§ **Instructions for the task**
The listing is to be repeated exactly, and its pictures are to be left out.

--- Exercise data ---

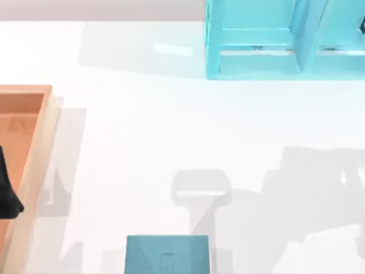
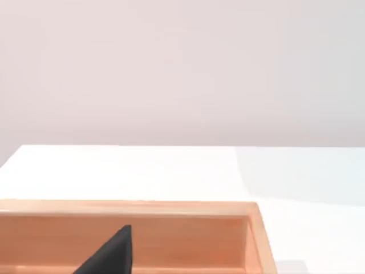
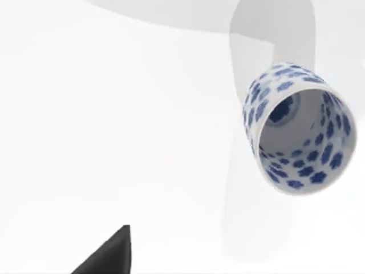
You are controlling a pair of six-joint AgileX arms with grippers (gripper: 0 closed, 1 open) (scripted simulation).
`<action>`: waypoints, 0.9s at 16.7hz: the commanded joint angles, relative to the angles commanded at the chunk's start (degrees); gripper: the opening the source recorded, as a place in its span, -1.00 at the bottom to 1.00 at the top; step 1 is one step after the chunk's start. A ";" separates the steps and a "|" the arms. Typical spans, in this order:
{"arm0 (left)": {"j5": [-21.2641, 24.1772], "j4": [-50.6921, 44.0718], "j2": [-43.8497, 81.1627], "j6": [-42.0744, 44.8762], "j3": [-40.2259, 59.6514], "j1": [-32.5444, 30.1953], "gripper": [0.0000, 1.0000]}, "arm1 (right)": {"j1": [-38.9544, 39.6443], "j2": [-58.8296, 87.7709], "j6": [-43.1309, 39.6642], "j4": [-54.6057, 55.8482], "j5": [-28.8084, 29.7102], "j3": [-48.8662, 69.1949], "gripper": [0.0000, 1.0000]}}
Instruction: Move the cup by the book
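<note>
Looking through my right wrist camera, I see a dark fingertip of the right hand low in the picture, and I cannot tell how far that hand is open or whether it holds anything. Beyond it the cup stands on the white bench, seen from above and at a slant so that its mouth faces the camera: white, with blue flower-like blotches on the outer wall, the inner wall and the floor. From the left wrist camera a dark fingertip of my left hand hangs over the orange wooden tray; its opening I cannot tell either. From above, the left arm is a dark shape over that tray at the bench's left edge. The teal book lies flat at the near edge, a faint emblem on its cover, and a light-cyan shelf cabinet stands at the far right.
</note>
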 joint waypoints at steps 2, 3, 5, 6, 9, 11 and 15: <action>0.00 0.00 0.00 0.00 0.00 0.00 1.00 | 0.00 0.00 0.00 0.00 0.00 0.00 1.00; 0.00 0.00 0.00 0.00 0.00 0.00 1.00 | 0.29 -0.26 0.07 0.04 -0.09 -0.13 1.00; 0.00 0.00 0.00 0.00 0.00 0.00 1.00 | 0.25 0.04 0.13 0.97 -0.05 -0.95 1.00; 0.00 0.00 0.00 0.00 0.00 0.00 1.00 | 0.23 0.41 0.20 2.26 -0.02 -2.04 1.00; 0.00 0.00 0.00 0.00 0.00 0.00 1.00 | 0.22 2.21 0.28 9.14 0.02 -6.87 1.00; 0.00 0.00 0.00 0.00 0.00 0.00 1.00 | 0.24 3.70 0.30 14.85 0.01 -10.71 1.00; 0.00 0.00 0.00 0.00 0.00 0.00 1.00 | 0.20 5.70 0.29 21.69 0.02 -15.96 1.00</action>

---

§ **Answer to this task**
You are controlling a pair of six-joint AgileX arms with grippers (gripper: 0 closed, 1 open) (scripted simulation).
`<action>`: waypoints, 0.9s at 16.7hz: the commanded joint angles, relative to the angles commanded at the chunk's start (degrees); gripper: the opening the source recorded, as a place in its span, -1.00 at the bottom to 1.00 at the top; step 1 is one step after the chunk's start. A ";" separates the steps and a "|" the arms. Typical spans, in this order:
{"arm0 (left)": {"j5": [-21.2641, 24.1772], "j4": [-50.6921, 44.0718], "j2": [-43.8497, 81.1627], "j6": [-42.0744, 44.8762], "j3": [-40.2259, 59.6514], "j1": [-32.5444, 30.1953], "gripper": [0.0000, 1.0000]}, "arm1 (right)": {"j1": [-38.9544, 39.6443], "j2": [-58.8296, 87.7709], "j6": [-43.1309, 39.6642], "j4": [-54.6057, 55.8482], "j5": [-28.8084, 29.7102], "j3": [-48.8662, 69.1949], "gripper": [0.0000, 1.0000]}}
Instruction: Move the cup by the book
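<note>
Looking through my right wrist camera, I see a dark fingertip of the right hand low in the picture, and I cannot tell how far that hand is open or whether it holds anything. Beyond it the cup stands on the white bench, seen from above and at a slant so that its mouth faces the camera: white, with blue flower-like blotches on the outer wall, the inner wall and the floor. From the left wrist camera a dark fingertip of my left hand hangs over the orange wooden tray; its opening I cannot tell either. From above, the left arm is a dark shape over that tray at the bench's left edge. The teal book lies flat at the near edge, a faint emblem on its cover, and a light-cyan shelf cabinet stands at the far right.
</note>
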 joint waypoints at steps 2, 3, 5, 6, 9, 11 and 15: <action>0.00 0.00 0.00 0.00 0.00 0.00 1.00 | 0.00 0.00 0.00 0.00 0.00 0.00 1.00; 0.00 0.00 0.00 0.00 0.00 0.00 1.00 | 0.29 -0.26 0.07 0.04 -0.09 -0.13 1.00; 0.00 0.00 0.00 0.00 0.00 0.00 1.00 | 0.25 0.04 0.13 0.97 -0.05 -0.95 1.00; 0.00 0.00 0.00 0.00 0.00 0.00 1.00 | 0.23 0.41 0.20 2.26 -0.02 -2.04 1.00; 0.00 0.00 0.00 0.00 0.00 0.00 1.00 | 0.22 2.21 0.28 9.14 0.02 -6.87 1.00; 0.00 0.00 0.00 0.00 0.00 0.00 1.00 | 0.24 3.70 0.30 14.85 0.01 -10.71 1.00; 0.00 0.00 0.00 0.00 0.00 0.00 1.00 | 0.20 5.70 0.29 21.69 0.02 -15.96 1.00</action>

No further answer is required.